--- Recorded data Enclosed Below ---

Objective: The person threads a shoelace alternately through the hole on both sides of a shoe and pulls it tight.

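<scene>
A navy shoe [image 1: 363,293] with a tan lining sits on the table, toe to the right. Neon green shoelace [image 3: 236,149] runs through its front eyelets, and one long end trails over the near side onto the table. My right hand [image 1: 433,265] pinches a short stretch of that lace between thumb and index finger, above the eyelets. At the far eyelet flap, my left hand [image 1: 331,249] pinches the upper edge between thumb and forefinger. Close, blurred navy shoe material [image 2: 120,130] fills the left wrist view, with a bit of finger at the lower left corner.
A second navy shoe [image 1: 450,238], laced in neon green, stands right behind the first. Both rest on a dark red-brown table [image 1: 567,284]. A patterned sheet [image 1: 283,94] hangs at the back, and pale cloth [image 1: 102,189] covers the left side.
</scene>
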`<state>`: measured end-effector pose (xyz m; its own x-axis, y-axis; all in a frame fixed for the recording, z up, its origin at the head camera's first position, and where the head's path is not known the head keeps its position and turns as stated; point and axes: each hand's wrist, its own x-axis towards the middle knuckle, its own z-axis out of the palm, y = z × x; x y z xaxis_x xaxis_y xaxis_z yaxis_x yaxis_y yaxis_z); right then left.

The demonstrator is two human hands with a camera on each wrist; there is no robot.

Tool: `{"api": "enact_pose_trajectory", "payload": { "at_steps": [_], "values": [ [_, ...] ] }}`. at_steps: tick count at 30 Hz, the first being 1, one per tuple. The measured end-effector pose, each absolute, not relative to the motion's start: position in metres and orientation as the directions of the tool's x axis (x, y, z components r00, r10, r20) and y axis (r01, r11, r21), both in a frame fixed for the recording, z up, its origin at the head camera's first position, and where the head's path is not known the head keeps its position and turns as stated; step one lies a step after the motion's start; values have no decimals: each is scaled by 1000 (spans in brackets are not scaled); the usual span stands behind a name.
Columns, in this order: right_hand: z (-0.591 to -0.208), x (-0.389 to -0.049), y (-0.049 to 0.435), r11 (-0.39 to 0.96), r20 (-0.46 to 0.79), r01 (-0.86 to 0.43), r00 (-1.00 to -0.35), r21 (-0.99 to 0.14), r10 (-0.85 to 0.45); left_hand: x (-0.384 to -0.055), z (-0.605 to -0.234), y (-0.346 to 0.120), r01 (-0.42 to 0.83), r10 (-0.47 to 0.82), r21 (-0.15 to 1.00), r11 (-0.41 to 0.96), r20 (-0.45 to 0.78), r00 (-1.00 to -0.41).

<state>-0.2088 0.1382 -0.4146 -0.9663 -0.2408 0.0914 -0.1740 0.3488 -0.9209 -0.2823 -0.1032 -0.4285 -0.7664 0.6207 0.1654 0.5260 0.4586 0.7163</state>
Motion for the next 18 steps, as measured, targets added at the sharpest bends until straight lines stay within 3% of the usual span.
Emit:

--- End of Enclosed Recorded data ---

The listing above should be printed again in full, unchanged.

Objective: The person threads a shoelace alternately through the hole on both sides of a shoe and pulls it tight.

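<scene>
A navy shoe [image 1: 363,293] with a tan lining sits on the table, toe to the right. Neon green shoelace [image 3: 236,149] runs through its front eyelets, and one long end trails over the near side onto the table. My right hand [image 1: 433,265] pinches a short stretch of that lace between thumb and index finger, above the eyelets. At the far eyelet flap, my left hand [image 1: 331,249] pinches the upper edge between thumb and forefinger. Close, blurred navy shoe material [image 2: 120,130] fills the left wrist view, with a bit of finger at the lower left corner.
A second navy shoe [image 1: 450,238], laced in neon green, stands right behind the first. Both rest on a dark red-brown table [image 1: 567,284]. A patterned sheet [image 1: 283,94] hangs at the back, and pale cloth [image 1: 102,189] covers the left side.
</scene>
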`<state>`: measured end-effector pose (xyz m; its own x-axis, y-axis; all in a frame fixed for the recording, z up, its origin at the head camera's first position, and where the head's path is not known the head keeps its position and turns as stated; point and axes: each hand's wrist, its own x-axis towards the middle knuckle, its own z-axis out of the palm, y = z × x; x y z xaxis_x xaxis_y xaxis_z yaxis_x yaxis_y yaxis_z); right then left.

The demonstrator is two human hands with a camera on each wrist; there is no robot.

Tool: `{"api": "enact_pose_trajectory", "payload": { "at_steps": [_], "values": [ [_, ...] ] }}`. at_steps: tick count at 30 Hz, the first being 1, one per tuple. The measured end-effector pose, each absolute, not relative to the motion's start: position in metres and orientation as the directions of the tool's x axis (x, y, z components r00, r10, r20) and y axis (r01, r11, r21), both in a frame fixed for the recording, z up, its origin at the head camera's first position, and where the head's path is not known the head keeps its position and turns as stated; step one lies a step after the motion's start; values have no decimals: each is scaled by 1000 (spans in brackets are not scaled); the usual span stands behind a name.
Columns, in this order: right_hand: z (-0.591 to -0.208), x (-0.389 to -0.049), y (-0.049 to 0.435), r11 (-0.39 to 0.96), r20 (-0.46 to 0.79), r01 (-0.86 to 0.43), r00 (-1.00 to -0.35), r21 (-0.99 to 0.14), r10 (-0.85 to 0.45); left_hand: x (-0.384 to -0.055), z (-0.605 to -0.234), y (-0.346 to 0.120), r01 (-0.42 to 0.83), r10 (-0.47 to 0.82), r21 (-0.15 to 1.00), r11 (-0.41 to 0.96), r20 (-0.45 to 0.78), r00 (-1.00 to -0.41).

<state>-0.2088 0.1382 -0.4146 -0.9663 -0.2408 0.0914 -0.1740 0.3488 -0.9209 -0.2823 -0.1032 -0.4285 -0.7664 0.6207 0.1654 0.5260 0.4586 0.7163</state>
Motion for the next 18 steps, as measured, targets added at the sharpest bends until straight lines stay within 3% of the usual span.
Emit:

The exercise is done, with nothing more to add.